Le grand saut de Réhab
Trois,
deux, un, zéro. La rame arrière de l’aéronef s’ouvre. Le dos courbé, le cou et
les épaules en avant, une jeune femme est larguée avec une extrême rapidité à 4
000 m d’altitude. Dans un ciel clair et serein et sous l’effet de l’apesanteur,
elle commence à voltiger parmi les nuages. Quelques secondes plus tard, c’est
le tour d’un homme de se lancer dans le vide. Les deux parachutistes se servent
principalement des bras et du bassin pour maintenir leur position. Ils portent
des combinaisons souples, en forme d’aile, pour transformer leur corps en une
sorte d’aile d’avion.

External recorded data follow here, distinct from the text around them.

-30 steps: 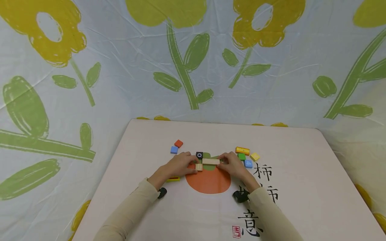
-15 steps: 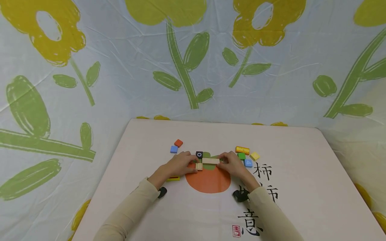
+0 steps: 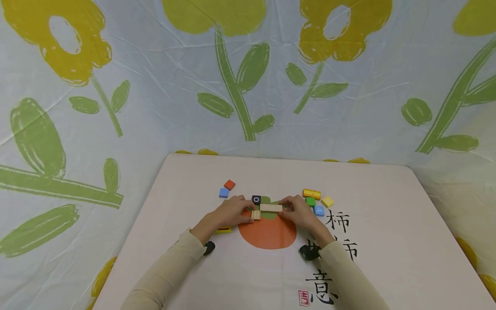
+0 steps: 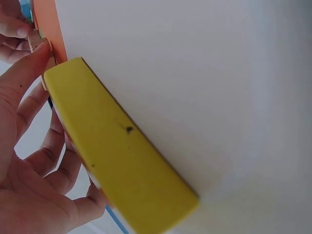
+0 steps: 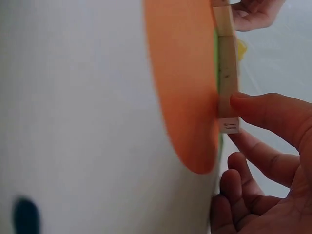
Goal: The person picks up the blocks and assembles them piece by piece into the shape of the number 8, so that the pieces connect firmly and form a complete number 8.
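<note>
In the head view, a long plain wooden block (image 3: 271,208) lies across the top of the orange printed fruit (image 3: 267,232). My right hand (image 3: 300,212) pinches its right end between thumb and index finger; the right wrist view shows the thumb (image 5: 263,109) against its side, beside a small handwritten mark. At the long block's left end is a short wooden block (image 3: 255,215) with a striped grain. My left hand (image 3: 231,211) pinches this short block between thumb and index finger. Just behind it sits a black block (image 3: 256,199) with a white ring.
Red (image 3: 229,184) and blue (image 3: 224,193) blocks lie back left. At the right are orange-yellow (image 3: 311,194), green (image 3: 310,201), yellow (image 3: 327,202) and blue (image 3: 319,210) blocks. A long yellow block (image 4: 117,141) lies beside my left hand, partly hidden in the head view.
</note>
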A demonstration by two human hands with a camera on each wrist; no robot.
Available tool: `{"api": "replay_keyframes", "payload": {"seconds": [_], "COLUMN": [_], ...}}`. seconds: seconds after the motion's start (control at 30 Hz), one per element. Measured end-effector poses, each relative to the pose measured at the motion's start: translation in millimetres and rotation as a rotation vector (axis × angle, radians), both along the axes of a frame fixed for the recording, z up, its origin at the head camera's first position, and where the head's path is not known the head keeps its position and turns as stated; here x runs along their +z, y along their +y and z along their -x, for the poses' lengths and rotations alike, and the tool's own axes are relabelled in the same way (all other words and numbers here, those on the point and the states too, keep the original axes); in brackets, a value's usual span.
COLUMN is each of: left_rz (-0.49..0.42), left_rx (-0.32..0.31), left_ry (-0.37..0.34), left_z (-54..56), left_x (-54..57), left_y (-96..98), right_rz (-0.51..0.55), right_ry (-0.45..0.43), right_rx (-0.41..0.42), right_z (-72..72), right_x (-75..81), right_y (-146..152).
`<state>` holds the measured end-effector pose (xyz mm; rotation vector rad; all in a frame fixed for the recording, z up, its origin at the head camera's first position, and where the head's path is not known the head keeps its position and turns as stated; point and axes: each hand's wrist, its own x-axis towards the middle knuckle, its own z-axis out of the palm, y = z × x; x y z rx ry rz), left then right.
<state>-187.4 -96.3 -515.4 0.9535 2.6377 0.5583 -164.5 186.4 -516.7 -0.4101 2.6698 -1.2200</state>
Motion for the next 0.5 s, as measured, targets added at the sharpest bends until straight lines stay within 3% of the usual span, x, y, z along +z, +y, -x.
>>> {"api": "replay_keyframes", "payload": {"seconds": [0.27, 0.5], "left_rz": [-0.002, 0.0], "left_rx": [0.003, 0.005], "left_ry": [-0.004, 0.001], "left_z": [1.3, 1.4], "left_x": [-2.0, -3.0], "left_y": [0.0, 1.0], "right_rz": [-0.005, 0.007], "right_ry": [0.029, 0.121], "right_rx": [-0.054, -0.064], "right_z": [-4.1, -17.1], "right_x": [10.5, 23.5], "right_y": [9, 21]}}
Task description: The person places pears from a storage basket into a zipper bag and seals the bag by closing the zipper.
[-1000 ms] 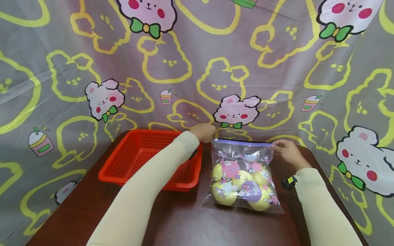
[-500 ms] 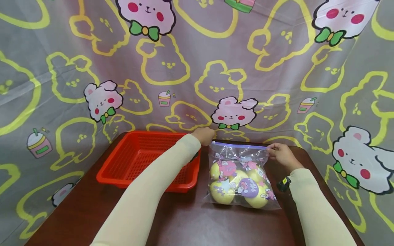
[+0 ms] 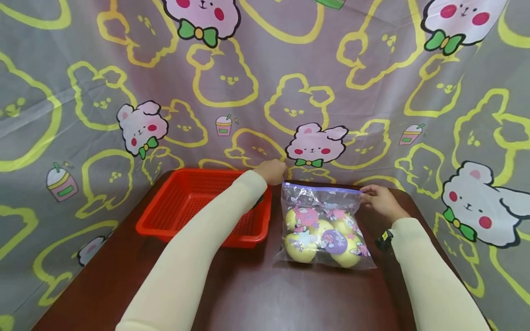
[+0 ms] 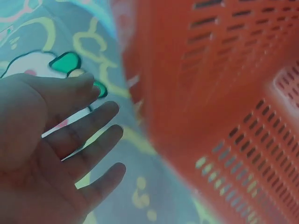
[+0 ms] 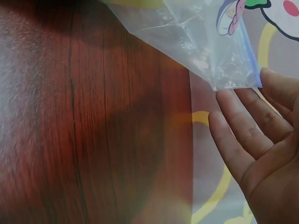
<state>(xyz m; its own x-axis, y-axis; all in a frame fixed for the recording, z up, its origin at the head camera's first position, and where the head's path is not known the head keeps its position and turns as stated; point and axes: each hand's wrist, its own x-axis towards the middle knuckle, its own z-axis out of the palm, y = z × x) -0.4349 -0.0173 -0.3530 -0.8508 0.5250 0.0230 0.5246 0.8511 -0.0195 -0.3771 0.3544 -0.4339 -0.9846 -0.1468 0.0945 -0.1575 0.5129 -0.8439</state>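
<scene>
A clear zip bag (image 3: pixel 323 225) with pink and purple cartoon prints and a lilac top strip holds several round yellow fruits (image 3: pixel 301 247) at the right of the table. My right hand (image 3: pixel 382 201) pinches its top right corner; in the right wrist view, thumb and fingertips meet at the bag's corner (image 5: pixel 201 56). Close by the top left corner and its white slider (image 3: pixel 286 184) is my left hand (image 3: pixel 271 171). In the left wrist view the left hand (image 4: pixel 56 140) has its fingers extended and spread, with nothing showing between them.
A red slotted plastic basket (image 3: pixel 178 211) stands left of the bag, partly under my left forearm. The dark reddish-brown table (image 3: pixel 265 294) runs back to a grey cartoon-print curtain (image 3: pixel 256 69), which closes in the sides too.
The view shifts slightly as the head moves. Both hands keep nearly the same place at the bag's top corners, and the basket and bag stay put.
</scene>
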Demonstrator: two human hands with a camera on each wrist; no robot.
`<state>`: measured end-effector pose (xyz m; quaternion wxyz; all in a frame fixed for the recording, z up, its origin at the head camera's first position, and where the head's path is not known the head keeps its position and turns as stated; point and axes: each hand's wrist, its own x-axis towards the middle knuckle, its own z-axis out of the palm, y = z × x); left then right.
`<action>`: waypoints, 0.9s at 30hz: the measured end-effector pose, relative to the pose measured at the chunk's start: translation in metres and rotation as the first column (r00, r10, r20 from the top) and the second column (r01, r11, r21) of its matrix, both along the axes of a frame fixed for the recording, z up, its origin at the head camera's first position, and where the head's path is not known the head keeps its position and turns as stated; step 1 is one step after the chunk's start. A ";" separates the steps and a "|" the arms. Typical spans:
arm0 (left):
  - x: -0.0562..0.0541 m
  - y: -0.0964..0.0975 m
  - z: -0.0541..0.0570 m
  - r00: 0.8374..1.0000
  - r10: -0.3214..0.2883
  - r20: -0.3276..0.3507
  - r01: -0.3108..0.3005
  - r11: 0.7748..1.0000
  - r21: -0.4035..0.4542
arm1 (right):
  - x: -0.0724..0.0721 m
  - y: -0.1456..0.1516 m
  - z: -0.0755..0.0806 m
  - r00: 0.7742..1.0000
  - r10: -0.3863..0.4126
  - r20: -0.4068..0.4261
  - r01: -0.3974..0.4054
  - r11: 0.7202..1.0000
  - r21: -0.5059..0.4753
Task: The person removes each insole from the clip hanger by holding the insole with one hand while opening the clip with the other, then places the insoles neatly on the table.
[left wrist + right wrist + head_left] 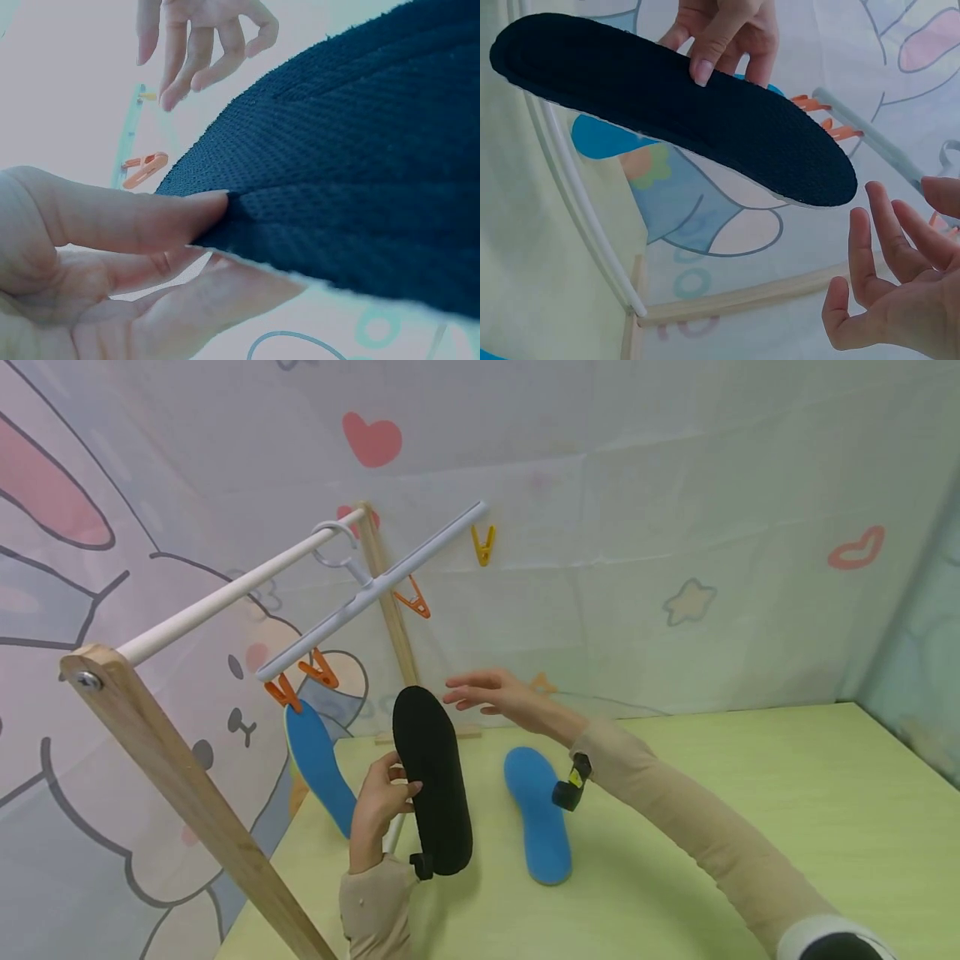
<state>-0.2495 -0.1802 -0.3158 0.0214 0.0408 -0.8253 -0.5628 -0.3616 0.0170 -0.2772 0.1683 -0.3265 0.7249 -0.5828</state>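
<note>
A black insole (432, 785) stands upright over the table, pinched at its left edge by my left hand (382, 802), thumb on the dark face. In the left wrist view, the thumb presses the insole's woven fabric (360, 172). My right hand (491, 692) hovers just right of the insole's upper end, fingers spread and holding nothing. A blue insole (318, 764) hangs from an orange clip (283, 693) at the near end of a white hanger (375, 589). Another blue insole (537, 814) lies on the table below my right forearm.
The hanger hooks over a white rod (240, 581) on a wooden frame (202, 802) at the left. More orange clips (320, 670) and a yellow clip (483, 545) hang along it. A printed cloth backdrop (600, 527) stands behind the pale green table (750, 793).
</note>
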 end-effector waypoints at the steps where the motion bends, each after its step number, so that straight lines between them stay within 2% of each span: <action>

Les combinaisons se gonflent d’air dès que les
parachutistes sortent de l’avion, générant alors une portance leur permettant
de la sorte de réduire leur vitesse de chute. En fait, leurs sauts se font en «
libre », le but étant de conserver une proximité d’environ 2 à 5 m l’un et
l’autre et de chute au même niveau. Réhab, la jeune femme, est la leader qui
servira de référence à son collègue. C’est elle qui décidera de la direction,
de l’angle de la chute libre par rapport au sol et donc de la vitesse sur la
trajectoire du saut. Mais l’exaltation du vol ne commence qu’une fois la voile
(parachute) ouverte. Et précisément, au moment du swooping (ou de la descente)
qui consiste à prendre une vitesse verticale très importante au moyen d’un
virage bas, et à la transformer en vitesse horizontale pour glisser sur le sol.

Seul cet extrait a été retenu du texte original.